_What the task requires_: Within the data that follows, set down exactly the lines from the one containing "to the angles" through the one containing "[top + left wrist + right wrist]", both ends included.

_Records excerpted from a collection_:
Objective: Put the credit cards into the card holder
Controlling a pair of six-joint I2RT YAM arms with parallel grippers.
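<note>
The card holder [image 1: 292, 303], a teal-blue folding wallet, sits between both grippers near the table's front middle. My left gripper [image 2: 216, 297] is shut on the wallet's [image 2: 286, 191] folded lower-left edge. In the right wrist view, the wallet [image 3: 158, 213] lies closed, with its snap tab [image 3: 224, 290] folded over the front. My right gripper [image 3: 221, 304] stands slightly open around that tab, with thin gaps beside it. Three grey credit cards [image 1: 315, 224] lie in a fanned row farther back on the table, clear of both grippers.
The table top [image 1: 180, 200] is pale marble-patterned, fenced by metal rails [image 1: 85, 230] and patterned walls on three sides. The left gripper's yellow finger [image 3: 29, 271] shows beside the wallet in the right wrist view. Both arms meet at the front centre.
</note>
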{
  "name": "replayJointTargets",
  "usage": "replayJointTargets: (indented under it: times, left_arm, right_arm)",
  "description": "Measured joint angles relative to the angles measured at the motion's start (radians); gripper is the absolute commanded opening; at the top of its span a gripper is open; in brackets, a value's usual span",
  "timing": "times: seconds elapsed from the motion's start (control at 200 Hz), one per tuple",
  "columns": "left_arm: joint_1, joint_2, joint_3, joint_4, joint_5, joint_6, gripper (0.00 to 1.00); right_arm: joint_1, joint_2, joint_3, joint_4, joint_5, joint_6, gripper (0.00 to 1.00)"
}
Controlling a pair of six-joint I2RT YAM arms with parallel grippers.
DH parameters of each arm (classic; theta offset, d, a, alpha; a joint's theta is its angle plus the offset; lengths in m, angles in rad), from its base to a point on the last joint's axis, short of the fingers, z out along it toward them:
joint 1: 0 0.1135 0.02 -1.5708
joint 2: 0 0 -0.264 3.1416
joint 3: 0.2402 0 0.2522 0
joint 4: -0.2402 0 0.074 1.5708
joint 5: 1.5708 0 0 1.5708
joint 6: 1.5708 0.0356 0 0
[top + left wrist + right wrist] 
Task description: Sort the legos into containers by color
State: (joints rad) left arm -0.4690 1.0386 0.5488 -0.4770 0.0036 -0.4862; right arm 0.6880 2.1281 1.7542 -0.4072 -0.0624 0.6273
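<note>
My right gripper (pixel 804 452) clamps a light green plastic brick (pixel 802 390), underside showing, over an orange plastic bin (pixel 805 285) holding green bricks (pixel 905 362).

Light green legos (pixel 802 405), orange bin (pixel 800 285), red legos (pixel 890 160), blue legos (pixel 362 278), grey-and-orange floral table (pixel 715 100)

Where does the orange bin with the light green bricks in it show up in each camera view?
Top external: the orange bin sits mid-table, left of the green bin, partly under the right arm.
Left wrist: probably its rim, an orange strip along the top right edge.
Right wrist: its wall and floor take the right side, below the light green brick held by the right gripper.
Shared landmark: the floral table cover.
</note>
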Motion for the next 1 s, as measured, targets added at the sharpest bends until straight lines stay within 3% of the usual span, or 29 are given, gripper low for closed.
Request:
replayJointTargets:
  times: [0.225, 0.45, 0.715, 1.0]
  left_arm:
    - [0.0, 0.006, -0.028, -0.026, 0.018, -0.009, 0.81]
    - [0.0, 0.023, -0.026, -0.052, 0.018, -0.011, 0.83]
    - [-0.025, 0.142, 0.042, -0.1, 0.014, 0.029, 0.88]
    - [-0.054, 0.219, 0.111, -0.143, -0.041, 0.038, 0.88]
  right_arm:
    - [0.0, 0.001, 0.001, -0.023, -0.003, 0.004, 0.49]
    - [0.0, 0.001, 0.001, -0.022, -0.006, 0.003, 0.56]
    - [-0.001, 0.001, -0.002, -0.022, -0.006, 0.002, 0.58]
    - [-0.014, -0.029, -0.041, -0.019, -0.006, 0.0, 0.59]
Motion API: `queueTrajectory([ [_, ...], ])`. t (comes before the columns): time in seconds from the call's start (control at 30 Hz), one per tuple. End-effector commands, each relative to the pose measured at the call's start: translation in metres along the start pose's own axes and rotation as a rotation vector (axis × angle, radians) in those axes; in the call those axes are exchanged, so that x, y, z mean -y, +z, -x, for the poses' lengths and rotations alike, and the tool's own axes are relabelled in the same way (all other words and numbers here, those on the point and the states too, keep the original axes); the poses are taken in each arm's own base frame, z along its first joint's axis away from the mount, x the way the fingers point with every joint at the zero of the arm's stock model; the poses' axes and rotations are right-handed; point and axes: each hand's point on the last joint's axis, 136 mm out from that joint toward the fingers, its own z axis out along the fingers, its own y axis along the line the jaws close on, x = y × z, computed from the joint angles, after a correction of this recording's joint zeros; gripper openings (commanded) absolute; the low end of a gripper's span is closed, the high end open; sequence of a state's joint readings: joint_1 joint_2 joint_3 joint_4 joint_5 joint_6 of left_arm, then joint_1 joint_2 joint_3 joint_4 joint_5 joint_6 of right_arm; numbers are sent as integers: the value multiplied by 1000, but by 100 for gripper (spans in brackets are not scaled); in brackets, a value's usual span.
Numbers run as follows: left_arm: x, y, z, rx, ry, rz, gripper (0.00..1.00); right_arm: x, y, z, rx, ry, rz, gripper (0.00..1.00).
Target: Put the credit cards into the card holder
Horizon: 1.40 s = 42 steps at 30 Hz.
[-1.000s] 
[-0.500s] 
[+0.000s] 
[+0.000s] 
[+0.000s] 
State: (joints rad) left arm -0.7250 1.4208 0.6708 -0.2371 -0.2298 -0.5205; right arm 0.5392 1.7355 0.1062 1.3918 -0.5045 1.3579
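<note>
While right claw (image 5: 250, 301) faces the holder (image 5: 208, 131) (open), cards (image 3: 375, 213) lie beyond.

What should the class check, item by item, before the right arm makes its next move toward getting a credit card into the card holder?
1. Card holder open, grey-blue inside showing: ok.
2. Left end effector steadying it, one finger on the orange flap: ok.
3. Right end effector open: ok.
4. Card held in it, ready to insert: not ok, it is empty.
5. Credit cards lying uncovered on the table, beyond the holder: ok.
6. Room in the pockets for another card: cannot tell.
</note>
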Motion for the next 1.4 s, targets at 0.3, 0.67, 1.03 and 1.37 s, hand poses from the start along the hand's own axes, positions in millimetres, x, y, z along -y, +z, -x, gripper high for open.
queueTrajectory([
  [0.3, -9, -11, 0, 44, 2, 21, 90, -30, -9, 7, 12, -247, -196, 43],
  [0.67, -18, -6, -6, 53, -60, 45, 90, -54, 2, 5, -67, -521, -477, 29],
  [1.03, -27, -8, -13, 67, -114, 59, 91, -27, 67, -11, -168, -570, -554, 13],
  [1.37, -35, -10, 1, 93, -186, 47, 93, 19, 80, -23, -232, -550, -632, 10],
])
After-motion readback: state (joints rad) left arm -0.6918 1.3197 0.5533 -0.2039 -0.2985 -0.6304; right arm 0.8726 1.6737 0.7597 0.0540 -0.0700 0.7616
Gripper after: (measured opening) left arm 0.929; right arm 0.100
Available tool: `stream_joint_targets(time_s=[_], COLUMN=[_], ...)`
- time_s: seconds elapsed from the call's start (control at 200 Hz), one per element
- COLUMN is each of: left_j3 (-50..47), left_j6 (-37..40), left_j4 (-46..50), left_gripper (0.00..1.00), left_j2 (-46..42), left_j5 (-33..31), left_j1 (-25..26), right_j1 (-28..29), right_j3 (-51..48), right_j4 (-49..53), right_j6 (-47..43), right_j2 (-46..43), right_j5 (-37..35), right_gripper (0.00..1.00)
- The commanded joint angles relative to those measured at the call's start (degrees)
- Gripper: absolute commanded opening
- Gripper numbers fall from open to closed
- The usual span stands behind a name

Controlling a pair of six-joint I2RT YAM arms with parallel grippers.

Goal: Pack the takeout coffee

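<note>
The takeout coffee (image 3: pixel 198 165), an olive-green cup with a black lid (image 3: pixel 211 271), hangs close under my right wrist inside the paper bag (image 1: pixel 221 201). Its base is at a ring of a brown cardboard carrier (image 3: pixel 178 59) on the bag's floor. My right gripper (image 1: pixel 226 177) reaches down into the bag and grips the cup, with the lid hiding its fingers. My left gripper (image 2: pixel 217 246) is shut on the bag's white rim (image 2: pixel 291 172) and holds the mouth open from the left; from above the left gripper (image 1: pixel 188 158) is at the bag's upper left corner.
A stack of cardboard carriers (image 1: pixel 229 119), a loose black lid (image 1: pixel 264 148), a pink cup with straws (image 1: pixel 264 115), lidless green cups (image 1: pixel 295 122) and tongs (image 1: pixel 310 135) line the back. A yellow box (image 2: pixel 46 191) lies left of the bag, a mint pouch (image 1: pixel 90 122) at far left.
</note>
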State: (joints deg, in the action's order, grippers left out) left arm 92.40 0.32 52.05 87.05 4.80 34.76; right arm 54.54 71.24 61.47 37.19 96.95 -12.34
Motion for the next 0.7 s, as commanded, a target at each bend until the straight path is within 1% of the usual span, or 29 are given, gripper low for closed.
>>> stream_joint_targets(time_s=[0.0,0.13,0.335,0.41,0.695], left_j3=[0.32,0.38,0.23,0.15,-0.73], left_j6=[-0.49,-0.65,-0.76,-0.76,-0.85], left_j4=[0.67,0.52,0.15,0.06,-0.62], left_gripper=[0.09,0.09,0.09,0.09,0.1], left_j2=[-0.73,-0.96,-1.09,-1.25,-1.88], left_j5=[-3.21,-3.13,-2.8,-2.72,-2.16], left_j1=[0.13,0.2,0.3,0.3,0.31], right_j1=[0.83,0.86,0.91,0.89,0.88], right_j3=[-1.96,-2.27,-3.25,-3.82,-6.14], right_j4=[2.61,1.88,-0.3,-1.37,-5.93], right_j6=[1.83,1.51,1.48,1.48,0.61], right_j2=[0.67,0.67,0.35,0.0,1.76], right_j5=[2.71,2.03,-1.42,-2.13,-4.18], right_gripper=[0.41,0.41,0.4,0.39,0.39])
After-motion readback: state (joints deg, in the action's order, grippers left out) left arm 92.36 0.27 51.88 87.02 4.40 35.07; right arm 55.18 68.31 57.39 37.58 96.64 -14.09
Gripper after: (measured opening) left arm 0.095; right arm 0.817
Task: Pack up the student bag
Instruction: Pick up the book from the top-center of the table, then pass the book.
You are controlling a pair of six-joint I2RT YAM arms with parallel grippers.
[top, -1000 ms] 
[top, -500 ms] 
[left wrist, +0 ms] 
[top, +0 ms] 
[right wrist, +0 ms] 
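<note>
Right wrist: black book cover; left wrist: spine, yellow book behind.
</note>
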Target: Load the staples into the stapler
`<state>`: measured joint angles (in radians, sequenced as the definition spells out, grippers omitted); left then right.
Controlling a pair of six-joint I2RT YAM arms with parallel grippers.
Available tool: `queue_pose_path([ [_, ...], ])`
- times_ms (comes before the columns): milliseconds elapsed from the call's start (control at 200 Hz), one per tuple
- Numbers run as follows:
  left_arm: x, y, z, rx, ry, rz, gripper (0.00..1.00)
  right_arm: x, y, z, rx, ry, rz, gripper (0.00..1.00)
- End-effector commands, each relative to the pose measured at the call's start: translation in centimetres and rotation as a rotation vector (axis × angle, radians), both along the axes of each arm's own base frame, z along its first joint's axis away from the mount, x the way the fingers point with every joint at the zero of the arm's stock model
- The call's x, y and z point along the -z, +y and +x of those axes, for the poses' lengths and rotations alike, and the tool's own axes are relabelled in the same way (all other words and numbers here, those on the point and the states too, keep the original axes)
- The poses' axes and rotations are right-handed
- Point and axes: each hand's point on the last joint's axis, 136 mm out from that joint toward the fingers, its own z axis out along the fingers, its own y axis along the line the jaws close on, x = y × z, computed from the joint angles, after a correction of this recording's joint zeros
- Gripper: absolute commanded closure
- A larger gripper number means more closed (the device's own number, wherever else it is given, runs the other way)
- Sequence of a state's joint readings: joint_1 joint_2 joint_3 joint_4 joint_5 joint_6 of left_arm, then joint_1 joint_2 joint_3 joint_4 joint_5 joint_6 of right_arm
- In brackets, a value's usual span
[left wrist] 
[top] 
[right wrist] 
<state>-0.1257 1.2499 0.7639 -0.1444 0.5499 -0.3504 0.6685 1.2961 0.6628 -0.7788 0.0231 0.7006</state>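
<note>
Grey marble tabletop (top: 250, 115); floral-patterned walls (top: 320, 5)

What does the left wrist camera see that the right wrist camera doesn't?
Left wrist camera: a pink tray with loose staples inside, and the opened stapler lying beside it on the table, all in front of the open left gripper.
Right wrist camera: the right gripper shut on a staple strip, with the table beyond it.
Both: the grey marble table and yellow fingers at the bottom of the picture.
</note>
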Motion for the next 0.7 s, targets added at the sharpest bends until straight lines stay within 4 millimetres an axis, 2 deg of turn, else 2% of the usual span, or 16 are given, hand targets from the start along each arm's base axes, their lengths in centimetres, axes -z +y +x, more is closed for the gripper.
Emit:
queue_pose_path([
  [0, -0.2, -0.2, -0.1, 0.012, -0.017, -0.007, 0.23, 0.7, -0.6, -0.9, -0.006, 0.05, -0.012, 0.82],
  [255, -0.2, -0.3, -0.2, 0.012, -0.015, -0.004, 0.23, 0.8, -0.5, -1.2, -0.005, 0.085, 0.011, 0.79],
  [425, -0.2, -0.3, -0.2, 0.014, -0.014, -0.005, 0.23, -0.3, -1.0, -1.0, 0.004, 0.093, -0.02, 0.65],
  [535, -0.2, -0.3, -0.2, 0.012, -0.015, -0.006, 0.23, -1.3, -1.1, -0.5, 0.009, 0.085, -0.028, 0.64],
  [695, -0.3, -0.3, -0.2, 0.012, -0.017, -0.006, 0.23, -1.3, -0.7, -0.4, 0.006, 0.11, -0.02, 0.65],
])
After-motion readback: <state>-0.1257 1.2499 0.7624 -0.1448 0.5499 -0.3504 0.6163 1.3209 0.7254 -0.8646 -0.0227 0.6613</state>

_Exercise response_:
  "description": "Measured joint angles relative to the angles measured at the motion's start (radians); gripper is the absolute commanded opening; at the top of its span a gripper is open; in brackets, a value's usual span",
  "timing": "times: seconds elapsed from the motion's start (control at 200 Hz), one per tuple",
  "columns": "left_arm: joint_1, joint_2, joint_3, joint_4, joint_5, joint_6, gripper (0.00 to 1.00); right_arm: joint_1, joint_2, joint_3, joint_4, joint_5, joint_6, gripper (0.00 to 1.00)"
}
Controlling a pair of six-joint I2RT YAM arms with parallel grippers.
DH parameters of each arm (classic; theta offset, d, a, alpha; a joint's theta is its angle plus the offset; lengths in m, angles in rad), from its base to a point on the last joint's axis, short of the fingers, z out along it toward them:
joint 1: 0 0.1135 0.02 -1.5708
joint 2: 0 0 -0.264 3.1416
joint 3: 0.2402 0 0.2522 0
joint 4: -0.2402 0 0.074 1.5708
joint 5: 1.5708 0 0 1.5708
joint 6: 1.5708 0.0356 0 0
[top + left wrist + right wrist] 

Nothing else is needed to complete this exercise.